◆ Work instruction ◆
Provide the data again in its entirety, exactly as given.

*** Source data Section Begins ***

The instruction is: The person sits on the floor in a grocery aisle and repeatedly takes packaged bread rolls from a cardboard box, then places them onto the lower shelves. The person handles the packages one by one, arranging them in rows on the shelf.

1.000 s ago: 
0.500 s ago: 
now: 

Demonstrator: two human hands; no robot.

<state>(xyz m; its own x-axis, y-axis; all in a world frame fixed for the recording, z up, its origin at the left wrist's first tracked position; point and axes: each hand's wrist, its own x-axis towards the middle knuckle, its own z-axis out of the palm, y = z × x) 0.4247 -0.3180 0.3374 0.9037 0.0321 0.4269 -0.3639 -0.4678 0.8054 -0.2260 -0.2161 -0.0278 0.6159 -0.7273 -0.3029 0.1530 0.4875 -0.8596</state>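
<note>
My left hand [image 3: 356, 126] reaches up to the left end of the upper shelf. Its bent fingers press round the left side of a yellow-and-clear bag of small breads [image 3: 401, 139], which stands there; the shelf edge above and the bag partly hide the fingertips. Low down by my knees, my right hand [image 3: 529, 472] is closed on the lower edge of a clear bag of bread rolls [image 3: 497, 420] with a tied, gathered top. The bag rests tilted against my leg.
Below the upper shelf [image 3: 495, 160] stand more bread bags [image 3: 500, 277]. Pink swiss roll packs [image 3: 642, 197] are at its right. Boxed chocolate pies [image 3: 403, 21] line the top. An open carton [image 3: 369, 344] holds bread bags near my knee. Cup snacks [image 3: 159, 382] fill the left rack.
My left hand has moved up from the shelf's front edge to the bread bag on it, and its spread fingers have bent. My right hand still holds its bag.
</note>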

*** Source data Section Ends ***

◆ Output for this task ◆
The instruction is: The person sits on the floor in a grocery aisle and repeatedly takes packaged bread rolls from a cardboard box, then places them onto the lower shelves. The person handles the packages one by one, arranging them in rows on the shelf.

1.000 s ago: 
0.500 s ago: 
now: 

Demonstrator: two human hands; no robot.

<state>(xyz m; its own x-axis, y-axis; all in a world frame fixed for the recording, z up, its origin at the left wrist's first tracked position; point and axes: each hand's wrist, its own x-axis towards the middle knuckle, its own z-axis out of the palm, y = z × x) 0.4247 -0.3180 0.3374 0.9037 0.0321 0.4269 -0.3639 -0.4678 0.8054 -0.2260 -0.2161 -0.0278 0.6159 -0.7273 -0.3029 0.1530 0.4875 -0.8596</state>
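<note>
My left hand [image 3: 356, 126] reaches up to the left end of the upper shelf. Its bent fingers press round the left side of a yellow-and-clear bag of small breads [image 3: 401, 139], which stands there; the shelf edge above and the bag partly hide the fingertips. Low down by my knees, my right hand [image 3: 529, 472] is closed on the lower edge of a clear bag of bread rolls [image 3: 497, 420] with a tied, gathered top. The bag rests tilted against my leg.
Below the upper shelf [image 3: 495, 160] stand more bread bags [image 3: 500, 277]. Pink swiss roll packs [image 3: 642, 197] are at its right. Boxed chocolate pies [image 3: 403, 21] line the top. An open carton [image 3: 369, 344] holds bread bags near my knee. Cup snacks [image 3: 159, 382] fill the left rack.
My left hand has moved up from the shelf's front edge to the bread bag on it, and its spread fingers have bent. My right hand still holds its bag.
</note>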

The answer is now complete.